On Reading Dawkins

I just finished reading Richard Dawkins’ The God Delusion. On the whole, it wasn’t as bad as some responses have made it out to be, which is hardly surprising given the topic that he tackles. Much of the book was a disturbing tour through the dark side of religion, one that should disturb any religious person deeply. I would submit that many of the frenzied reacions to Dawkins and his ilk have come about from religious people who attempt to deny this dark side, preferring to indulge in utopian fantasies that the group that they happen to be a part of is perfect simply because they talk about high ideals. This is why I will continue to join Merold Westphal in calling for atheism for lent.

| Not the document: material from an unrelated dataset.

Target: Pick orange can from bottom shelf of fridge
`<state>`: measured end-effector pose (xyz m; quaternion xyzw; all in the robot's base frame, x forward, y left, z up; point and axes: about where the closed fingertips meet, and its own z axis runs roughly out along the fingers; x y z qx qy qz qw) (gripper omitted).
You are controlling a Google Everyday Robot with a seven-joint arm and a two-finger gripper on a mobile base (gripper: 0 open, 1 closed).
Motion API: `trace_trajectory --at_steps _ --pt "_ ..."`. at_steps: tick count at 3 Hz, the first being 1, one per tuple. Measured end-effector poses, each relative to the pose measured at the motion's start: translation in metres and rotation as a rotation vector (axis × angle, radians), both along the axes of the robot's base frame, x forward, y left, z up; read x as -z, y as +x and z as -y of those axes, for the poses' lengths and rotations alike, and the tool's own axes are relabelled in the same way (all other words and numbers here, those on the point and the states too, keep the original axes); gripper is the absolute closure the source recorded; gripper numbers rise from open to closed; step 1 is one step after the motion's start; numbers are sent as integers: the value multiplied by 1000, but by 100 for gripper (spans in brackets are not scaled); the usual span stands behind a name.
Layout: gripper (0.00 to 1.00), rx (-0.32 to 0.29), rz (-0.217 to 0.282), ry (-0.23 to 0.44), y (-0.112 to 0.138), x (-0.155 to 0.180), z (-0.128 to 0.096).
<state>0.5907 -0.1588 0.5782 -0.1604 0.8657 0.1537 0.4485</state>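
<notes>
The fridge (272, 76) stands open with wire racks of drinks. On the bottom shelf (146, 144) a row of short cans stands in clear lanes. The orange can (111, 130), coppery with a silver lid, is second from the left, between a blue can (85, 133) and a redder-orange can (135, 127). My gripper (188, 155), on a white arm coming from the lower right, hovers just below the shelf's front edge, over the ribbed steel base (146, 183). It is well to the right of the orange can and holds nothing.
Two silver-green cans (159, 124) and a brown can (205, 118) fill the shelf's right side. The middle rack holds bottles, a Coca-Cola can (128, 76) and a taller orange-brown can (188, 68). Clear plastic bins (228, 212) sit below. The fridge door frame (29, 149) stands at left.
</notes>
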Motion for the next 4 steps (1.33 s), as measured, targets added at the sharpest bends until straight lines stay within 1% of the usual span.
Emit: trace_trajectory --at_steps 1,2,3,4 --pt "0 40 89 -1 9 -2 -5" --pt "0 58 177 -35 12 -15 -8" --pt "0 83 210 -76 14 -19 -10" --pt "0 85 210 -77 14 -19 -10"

Dawkins could, however, be readily accused of the exact same thinking which he castigates. I will restrict myself to just one thought in this vein: Dawkins delights in mentioning all of myriad problems which religion regularly introduces into the world, but he neglects to extend the same critique to science in the slightest. There have been many horrors wrought on the world via scientific breakthroughs, but this does not mean that I think science should simply be dismissed, but this is the move that Dawkins consistently makes vis-à-vis religion. It is much more difficult to say a critical “no” and a critical “yes” to specific expressions of things within both science and religion, but Dawkins much prefers the ease of broad, sweeping strokes.

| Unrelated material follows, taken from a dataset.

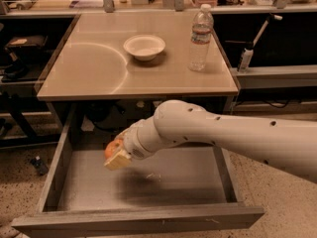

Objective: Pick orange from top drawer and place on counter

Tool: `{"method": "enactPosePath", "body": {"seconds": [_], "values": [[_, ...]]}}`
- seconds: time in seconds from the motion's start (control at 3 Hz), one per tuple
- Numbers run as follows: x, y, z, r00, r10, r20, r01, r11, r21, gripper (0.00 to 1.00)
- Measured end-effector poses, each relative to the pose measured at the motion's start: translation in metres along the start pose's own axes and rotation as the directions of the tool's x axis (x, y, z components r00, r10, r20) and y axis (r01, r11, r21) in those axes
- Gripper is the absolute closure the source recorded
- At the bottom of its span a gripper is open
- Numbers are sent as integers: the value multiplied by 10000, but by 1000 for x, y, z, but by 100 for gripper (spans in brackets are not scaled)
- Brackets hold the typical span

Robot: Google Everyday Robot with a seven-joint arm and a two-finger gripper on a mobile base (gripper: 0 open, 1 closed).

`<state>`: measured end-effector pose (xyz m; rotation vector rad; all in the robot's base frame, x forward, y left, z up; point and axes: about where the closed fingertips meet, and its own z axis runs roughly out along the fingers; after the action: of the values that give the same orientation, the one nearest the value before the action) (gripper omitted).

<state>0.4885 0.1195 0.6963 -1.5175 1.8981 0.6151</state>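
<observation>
My claw [117, 155], with its yellowish foam pads, is clamped on the small round bright-orange orange [112, 148], which I hold above the flat floor of the pulled-out wide grey wooden top drawer [163, 185], toward its left side. Above it, the glossy beige square counter [94, 71] carries a white bowl [144, 47] and a clear plastic water bottle [200, 38], which stand apart.

White arm [233, 138], seemingly yellow-padded gripper [117, 155] in drawer [163, 188]
</observation>
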Motion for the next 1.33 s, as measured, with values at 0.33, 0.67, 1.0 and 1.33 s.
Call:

But the thing that most interested me was a little throwaway line in the midst of Dawkins criticizing an opponent for failing to understand the extent of natural selection’s vast explanatory powers. He says that “perhaps you need to be steeped in natural selection, immersed in it, before you can truly appreciate its power” (117). The interesting thing here is that Dawkins has admitted the power that traditions have to shape the way that we think, something with which I can only agree.

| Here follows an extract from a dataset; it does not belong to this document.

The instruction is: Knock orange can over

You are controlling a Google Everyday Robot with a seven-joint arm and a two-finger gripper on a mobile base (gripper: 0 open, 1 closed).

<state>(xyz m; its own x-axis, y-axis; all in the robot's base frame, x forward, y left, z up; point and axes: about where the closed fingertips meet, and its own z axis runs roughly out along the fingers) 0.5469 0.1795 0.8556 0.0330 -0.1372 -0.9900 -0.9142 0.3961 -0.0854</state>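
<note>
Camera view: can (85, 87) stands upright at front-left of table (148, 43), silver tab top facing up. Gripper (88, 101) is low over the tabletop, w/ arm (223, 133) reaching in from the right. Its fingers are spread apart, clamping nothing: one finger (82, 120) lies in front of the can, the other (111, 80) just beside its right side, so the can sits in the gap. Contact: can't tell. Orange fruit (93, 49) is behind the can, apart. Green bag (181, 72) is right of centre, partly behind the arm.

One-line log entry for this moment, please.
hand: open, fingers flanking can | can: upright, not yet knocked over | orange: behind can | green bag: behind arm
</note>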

Dawkins is, in the end, inhabiting a tradition whose story says that religion should be passing away any day now, as science continues to move forward in unraveling the mysteries of the universe which we once relied upon religion to explain. The trouble (as Charles Taylor points out) is that this grand narrative has certainly has not come to pass, nor do I believe that it ever will. This provides a possible explanation for the seemingly confused anger that laces Dawkins’ rhetoric, since the persistence (and even increase) of religious belief and practice is something which he is at a loss to explain. This ironically means that he is inhabiting a world of a certain kind of traditioned faith which has no bearing on the world that really exists!